Pandas DataFrame Pipeline Orchestrator
Chains pandas DataFrame transformations into reproducible pipelines using pipe() method composition. Handles missing data imputation with fillna() strategies, type coercion with astype(), and memory optimization via category dtypes.
Chains pandas DataFrame transformations into reproducible pipelines using pipe() method composition. Handles missing data imputation with fillna() strategies, type coercion with astype(), and memory optimization via category dtypes.

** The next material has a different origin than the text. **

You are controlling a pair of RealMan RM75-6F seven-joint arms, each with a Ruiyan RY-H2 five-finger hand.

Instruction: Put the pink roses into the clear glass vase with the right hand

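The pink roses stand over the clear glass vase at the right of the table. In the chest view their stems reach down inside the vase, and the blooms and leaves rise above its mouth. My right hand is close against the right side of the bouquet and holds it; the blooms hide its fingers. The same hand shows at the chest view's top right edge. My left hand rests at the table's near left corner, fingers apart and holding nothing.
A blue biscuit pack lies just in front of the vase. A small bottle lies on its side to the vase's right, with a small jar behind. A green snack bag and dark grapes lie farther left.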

npx skills add agentskillexchange/skills --skill pandas-dataframe-pipeline-orchestrator
The Pandas DataFrame Pipeline Orchestrator builds reproducible data transformation pipelines by composing pandas operations using the DataFrame.pipe() method. It chains cleaning, transformation, and validation steps into reusable pipeline functions that maintain data lineage.
Core transformations include missing data handling with configurable fillna() strategies (forward fill, interpolation, mean/median imputation), type coercion via astype() with error handling modes, and memory optimization by converting object columns to pd.CategoricalDtype. The skill profiles DataFrames using df.memory_usage(deep=True) to identify optimization targets.
Advanced features include multi-index operations with set_index() and stack()/unstack(), window functions via rolling() and expanding(), and custom aggregations using agg() with named aggregation syntax. The agent generates data quality reports with completeness percentages, uniqueness checks, and distribution statistics. Supports chunked processing for large files via pd.read_csv(chunksize=) with iterator-based pipeline execution. Includes schema validation against pandera DataFrameSchema definitions.